Die Türkei setzt auf ein rasches Wiederhochfahren des für die Wirtschaft des Landes so wichtigen Tourismus und baut dabei auf deutsche Urlauber. Er hoffe, dass die gesamte Zahl der Reisenden heuer trotz der Coronakrise noch etwa die Hälfte der 45 Millionen von 2019 erreiche, sagte Tourismus-Minister Mehmet Ersoy der Nachrichtenagentur Reuters.

Im Mai war die Zahl der ausländischen Gäste um 99,3 Prozent auf knapp 30.000 eingebrochen, wie sein Ministerium am Montag mitteilte. Seit dem 11. Juni ist das Einreiseverbot etwa für Deutsche aufgehoben. Das deutsche Auswärtige Amt warnt wegen der Viruspandemie allerdings weiter „vor nicht notwendigen, touristischen Reisen in die Türkei“.

Der türkische Tourismus ist auf Urlauber – und damit auch auf Flüge – aus Russland, Deutschland und Großbritannien angewiesen.

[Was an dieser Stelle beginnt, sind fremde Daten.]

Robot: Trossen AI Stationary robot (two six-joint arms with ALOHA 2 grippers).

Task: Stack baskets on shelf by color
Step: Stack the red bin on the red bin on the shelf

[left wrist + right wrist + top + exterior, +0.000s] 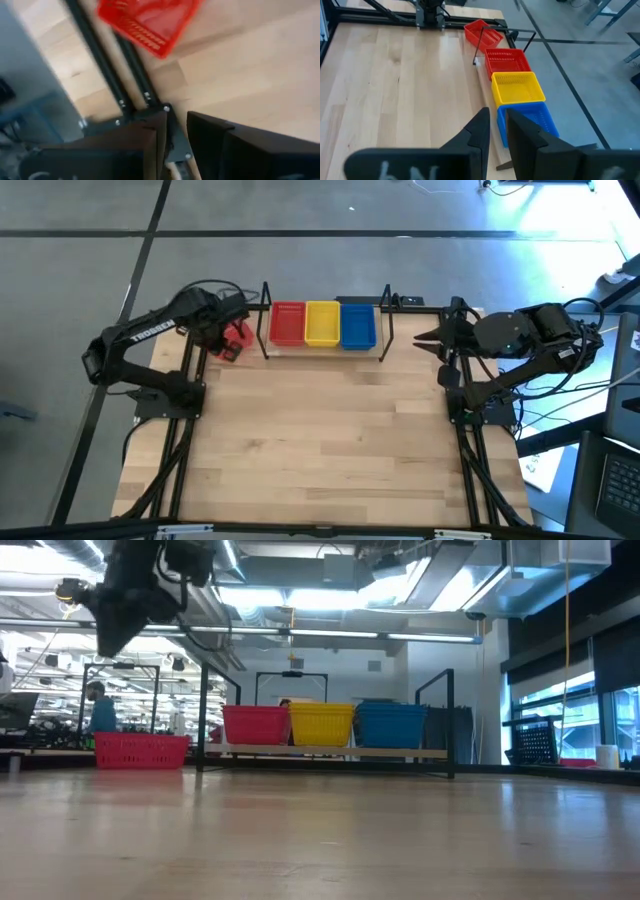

Die Urlaubsregion Antalya war am Wochenende fast wie leergefegt und in Hotels wurden kaum ausländische Besucher gesehen. Solche Hotels „können nicht überleben nur mit türkischen Touristen“, betont Ersoy. Die nächsten zehn Tage seien entscheidend, was die Öffnung von Grenzen angehe. „Bis jetzt ist noch unklar, wie der internationale Verkehr starten wird.“

Die Tourismusbranche kommt in der Türkei auf rund 12 Prozent der Wirtschaftskraft. Die Regierung hat zuletzt das Programm „gesunder Tourismus“ angeschoben, um auch mit Hygiene-Tests für Vertrauen bei den Urlaubern zu sorgen.